The Box congratulates Green Bay. That was a good Super Bowl, solid B+. The better team won; more importantly, the better team covered. So, as we slip harbor from NFL World and set course for Baseball World (Padres pitchers and catchers report for spring training on Sunday), let’s take one last look at the National Football League.
Almost certainly there will be a strike/lockout this year. The current collective bargaining agreement (CBA), expires March 3. The parties may begin their assaults on each other any time after that. The universal opinion is that the owners are going to ravage the players union. The National Football League Players Association (NFLPA) has a well-earned reputation as wuss.
The union was formed in 1956. Original demands included a minimum wage for players, per diem pay, and paychecks while players were injured. The names of union organizers sound like roll call at the NFL Hall of Fame: Don Shula, Frank Gifford, Sam Huff, and Norm Van Brocklin. In due time a majority of players signed union authorization cards.
Does not surprise that the owners refused to meet with them. Thus began a going-to-court maneuver that would be repeated for decades. The NFLPA filed an antitrust suit against the league. Avoiding technicalities, the union won in court thus causing the NFL to agree to provide insurance, pension plan, and a salary floor for players. However, owners did not sign a CBA or recognize the union.
It wasn’t until 1968, after an 11-day strike/lockout, that the union was recognized by NFL owners and signed its first CBA. Recognition and some new money into the pension fund was all they got.
There was another mini-strike in 1970, went off during training camp. The union gained little (players got a bit more money, the right to independent arbitration, and the right to use their agents when bargaining with clubs). Another CBA was negotiated in 1977. Skipping over years of litigation, we come to the 1982 strike, which was real, in season, and lasted almost two months. Players shut down the NFL. The league played no games for eight weeks.
The players wanted 55 percent of the gross revenues. At the time the average NFL salary was $92,000, lowest of the four major professional sports. Players settled for slightly improved benefits and the right to access all player contracts.
That CBA expired on August 31, 1987, and this time the owners were ready. The NFL hired replacement players, or scabs, depending on your point of view. Games were televised, the same coaches coached, same refs blew whistles, same television announcers announced, plus all the games counted in NFL standings. True, the quality of football sucked, fewer people tuned in and showed up, but what there was, was enough. Meanwhile, NFL owners were making more money than ever since they continued to receive their television checks while paying replacement players pennies on the dollar. During this strike, 89 regular NFL players crossed the picket line, including Joe Montana, Dwight Clark, Roger Craig, Randy White, Mark Gastineau, Steve Largent, Marc Wilson, and Doug Flutie.
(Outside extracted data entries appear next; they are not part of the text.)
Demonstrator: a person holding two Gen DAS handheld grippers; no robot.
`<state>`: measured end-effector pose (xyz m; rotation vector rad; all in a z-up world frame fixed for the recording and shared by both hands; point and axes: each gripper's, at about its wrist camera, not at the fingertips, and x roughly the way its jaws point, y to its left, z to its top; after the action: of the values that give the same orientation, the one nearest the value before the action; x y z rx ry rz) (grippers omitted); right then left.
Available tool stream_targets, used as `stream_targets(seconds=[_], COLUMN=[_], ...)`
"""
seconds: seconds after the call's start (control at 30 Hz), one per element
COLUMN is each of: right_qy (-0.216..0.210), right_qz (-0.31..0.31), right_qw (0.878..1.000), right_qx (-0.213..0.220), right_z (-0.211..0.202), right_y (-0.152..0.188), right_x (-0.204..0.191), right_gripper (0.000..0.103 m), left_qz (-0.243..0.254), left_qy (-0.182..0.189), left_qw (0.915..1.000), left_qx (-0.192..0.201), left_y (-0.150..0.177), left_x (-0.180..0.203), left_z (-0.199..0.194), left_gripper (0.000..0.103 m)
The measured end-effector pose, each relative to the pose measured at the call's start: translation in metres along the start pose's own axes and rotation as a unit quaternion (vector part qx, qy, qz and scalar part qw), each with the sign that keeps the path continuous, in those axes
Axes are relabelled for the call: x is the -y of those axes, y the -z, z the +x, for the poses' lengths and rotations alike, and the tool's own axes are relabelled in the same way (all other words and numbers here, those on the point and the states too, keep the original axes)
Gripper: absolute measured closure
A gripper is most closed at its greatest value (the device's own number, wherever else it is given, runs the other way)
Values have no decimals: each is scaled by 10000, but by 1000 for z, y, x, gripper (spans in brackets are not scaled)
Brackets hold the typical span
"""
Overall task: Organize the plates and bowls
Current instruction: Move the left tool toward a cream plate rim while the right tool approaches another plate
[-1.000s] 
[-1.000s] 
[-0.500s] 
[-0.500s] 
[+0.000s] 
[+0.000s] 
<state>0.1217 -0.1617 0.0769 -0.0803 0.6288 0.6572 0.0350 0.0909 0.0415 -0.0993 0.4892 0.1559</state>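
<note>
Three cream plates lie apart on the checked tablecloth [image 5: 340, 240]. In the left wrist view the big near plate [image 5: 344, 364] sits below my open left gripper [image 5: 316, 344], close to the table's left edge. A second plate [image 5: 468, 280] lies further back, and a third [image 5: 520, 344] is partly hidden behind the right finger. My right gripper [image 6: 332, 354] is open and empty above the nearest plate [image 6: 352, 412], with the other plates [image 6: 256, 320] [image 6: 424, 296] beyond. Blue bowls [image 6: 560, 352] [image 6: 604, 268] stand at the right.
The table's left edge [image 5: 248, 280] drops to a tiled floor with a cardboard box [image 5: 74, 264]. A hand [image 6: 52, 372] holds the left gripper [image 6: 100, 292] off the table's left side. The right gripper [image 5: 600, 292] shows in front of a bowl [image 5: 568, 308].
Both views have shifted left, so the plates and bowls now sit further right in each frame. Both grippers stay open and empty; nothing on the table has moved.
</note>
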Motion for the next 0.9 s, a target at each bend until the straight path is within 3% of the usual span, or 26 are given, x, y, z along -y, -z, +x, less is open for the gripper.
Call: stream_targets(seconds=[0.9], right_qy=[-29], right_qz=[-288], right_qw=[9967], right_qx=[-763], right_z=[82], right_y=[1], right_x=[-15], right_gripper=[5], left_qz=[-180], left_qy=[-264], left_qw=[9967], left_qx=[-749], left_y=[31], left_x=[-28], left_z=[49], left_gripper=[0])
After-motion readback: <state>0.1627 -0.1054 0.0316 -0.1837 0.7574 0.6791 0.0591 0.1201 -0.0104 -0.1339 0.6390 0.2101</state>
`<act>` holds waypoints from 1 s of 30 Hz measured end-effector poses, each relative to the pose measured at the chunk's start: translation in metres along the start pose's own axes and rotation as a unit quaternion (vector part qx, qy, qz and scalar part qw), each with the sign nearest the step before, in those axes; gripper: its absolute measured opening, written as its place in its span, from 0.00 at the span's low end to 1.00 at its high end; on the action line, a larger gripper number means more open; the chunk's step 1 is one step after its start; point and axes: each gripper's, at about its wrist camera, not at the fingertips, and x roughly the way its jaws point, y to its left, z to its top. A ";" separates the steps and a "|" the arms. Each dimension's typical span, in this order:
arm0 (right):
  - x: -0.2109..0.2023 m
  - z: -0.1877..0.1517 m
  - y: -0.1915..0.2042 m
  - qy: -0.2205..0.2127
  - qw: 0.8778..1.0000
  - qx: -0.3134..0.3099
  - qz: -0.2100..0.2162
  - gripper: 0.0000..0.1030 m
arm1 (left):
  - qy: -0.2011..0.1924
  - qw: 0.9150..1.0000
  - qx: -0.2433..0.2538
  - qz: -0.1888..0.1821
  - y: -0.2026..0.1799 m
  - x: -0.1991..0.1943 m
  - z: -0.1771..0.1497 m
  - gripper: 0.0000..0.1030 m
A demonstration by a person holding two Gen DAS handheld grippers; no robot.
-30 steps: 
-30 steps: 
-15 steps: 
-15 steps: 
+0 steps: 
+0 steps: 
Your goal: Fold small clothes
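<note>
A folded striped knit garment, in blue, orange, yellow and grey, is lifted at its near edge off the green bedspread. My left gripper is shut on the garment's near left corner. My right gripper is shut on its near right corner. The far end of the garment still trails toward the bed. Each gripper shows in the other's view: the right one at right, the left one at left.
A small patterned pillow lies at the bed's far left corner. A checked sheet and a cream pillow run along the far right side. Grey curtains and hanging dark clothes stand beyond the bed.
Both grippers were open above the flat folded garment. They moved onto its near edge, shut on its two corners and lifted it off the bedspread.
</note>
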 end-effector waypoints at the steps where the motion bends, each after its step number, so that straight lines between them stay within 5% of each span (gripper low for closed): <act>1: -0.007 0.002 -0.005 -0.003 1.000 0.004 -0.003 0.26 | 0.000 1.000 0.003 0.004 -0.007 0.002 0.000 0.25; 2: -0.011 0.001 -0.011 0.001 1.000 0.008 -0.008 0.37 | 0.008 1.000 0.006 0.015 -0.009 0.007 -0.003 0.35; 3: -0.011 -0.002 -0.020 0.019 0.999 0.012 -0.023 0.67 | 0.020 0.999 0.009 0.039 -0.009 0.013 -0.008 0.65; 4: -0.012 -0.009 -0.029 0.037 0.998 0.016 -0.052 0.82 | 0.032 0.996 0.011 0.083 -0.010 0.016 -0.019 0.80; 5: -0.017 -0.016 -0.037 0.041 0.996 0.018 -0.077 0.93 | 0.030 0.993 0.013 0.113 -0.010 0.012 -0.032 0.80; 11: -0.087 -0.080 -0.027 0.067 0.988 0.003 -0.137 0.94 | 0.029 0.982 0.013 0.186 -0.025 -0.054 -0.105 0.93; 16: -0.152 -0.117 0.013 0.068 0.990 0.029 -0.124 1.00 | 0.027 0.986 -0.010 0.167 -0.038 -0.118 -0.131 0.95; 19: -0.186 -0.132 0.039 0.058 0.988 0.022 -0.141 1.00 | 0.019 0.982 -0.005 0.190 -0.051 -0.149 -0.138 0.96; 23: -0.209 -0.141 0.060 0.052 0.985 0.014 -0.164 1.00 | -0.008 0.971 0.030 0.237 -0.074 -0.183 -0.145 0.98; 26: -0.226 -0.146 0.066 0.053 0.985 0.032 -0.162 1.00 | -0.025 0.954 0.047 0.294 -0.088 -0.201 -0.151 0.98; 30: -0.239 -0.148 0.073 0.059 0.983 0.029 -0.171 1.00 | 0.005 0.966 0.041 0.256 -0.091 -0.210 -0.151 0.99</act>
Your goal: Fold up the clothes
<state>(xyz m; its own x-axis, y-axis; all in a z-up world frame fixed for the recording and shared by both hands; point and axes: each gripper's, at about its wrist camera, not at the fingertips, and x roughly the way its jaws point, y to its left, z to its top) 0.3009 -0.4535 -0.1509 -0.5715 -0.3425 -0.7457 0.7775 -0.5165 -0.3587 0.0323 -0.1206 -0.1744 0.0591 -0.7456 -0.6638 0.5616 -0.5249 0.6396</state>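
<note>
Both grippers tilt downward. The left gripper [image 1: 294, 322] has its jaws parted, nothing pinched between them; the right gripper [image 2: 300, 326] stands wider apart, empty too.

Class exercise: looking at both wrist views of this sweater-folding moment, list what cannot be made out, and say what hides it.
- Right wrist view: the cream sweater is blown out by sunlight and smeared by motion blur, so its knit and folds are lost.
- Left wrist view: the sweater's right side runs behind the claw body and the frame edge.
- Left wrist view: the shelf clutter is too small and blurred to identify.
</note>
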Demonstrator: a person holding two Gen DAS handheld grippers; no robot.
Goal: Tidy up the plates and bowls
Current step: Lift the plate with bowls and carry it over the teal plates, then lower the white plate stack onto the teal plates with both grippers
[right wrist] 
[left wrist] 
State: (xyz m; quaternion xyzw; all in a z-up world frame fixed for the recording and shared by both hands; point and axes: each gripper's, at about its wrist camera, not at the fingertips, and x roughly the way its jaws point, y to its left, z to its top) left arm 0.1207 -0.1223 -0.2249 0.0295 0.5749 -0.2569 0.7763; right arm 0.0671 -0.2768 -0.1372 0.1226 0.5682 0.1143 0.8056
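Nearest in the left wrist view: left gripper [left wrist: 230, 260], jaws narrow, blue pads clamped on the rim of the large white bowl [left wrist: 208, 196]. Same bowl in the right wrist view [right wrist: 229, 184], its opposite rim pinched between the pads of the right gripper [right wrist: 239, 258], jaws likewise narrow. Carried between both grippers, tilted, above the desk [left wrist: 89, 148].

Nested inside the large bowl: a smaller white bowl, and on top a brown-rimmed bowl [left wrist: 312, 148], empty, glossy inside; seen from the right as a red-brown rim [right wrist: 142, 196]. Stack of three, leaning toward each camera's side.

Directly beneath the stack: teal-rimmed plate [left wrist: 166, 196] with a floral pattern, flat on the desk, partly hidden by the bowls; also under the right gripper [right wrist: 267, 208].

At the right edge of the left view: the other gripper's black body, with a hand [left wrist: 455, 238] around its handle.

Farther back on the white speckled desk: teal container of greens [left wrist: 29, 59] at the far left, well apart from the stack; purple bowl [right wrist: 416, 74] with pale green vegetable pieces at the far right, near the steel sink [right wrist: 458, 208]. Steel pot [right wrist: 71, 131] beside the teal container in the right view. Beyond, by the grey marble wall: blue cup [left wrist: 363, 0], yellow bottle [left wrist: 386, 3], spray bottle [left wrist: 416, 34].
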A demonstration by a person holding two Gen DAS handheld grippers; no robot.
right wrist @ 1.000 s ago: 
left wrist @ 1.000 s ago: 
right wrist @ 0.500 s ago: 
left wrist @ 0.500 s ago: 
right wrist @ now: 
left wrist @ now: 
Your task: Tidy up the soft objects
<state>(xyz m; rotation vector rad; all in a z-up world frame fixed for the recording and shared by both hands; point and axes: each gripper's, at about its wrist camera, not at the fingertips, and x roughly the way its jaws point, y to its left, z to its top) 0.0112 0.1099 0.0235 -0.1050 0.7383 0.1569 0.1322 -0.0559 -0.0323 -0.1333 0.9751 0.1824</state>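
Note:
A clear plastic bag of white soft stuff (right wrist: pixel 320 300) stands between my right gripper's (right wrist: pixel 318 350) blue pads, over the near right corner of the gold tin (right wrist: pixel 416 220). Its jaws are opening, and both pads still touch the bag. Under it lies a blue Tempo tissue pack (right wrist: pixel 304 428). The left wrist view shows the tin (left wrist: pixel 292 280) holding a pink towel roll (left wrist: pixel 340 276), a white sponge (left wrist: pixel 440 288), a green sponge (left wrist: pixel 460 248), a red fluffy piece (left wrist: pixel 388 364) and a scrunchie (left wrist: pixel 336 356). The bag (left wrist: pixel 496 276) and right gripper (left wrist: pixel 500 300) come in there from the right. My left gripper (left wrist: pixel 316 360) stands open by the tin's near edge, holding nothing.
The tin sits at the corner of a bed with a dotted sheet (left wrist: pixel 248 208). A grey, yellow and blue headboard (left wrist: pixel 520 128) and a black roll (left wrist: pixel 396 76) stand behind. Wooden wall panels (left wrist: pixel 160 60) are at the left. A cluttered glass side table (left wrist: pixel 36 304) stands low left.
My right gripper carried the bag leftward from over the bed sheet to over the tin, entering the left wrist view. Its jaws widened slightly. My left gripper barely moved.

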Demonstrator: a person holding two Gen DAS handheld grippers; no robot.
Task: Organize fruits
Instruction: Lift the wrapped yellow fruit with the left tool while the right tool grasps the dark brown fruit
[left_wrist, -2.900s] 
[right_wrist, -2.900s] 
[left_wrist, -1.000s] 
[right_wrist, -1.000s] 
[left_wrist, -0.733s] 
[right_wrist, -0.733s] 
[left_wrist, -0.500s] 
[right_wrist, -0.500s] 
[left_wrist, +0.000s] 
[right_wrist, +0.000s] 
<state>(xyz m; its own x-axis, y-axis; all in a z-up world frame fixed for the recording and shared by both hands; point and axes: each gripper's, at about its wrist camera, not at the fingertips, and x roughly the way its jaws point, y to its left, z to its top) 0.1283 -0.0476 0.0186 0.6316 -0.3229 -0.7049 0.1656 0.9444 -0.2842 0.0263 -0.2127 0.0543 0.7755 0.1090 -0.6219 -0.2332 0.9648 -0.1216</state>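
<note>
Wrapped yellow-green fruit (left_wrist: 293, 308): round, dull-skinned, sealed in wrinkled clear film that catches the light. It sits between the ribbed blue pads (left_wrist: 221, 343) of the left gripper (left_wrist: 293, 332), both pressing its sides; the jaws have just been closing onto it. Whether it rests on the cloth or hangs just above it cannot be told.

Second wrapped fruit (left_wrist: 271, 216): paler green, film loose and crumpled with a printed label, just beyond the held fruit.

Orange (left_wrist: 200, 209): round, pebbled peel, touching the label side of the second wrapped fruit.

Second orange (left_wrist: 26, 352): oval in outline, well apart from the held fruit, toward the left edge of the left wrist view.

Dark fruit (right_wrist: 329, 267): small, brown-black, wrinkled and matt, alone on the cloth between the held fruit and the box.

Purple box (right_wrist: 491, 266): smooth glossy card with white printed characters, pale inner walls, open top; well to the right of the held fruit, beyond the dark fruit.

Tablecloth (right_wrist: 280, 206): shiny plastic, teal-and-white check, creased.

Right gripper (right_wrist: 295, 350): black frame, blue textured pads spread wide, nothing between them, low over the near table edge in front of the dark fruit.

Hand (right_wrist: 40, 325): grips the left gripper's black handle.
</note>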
Players voted to go back to work on October 15, having gained nothing, not even a CBA. Which saved their collective butt. The NFLPA filed a lawsuit. They lost that lawsuit, declared they were no longer a union, reformed as a professional organization, filed another lawsuit — an antitrust suit — claiming the NFL was an unlawful conspiracy in restraint of trade. They won. The players association reformed itself into a labor union and signed a new CBA with the NFL. This was 1993.
Which brings us to today. That CBA has been extended five times, last time was 2006. The contract expires on March 3.
The owners want to add two regular season games. They want to keep another $1 billion off the table, not to be counted in the money pile labeled “Total Revenue.” Players would still receive 60 percent of the total revenue, but countable revenue would come from a pile that is $1 billion smaller. An easier way to think of it is the players would take an 18 percent pay cut while playing two more games a year.
There are 32 NFL franchises, 29 have stadiums that are 75 percent or more publicly financed. Owners are guaranteed television money whether the NFL has a 2011 season or not. Owners claim they are going broke but won’t let anyone look at their books.
Meanwhile, the union’s strike fund consists of advice from their president, DeMaurice Smith. He’s told members to save 25 percent of their salaries. It appears the union’s only real strategy is to rely on the courts.
From a worker’s perspective, the courts aren’t what they used to be.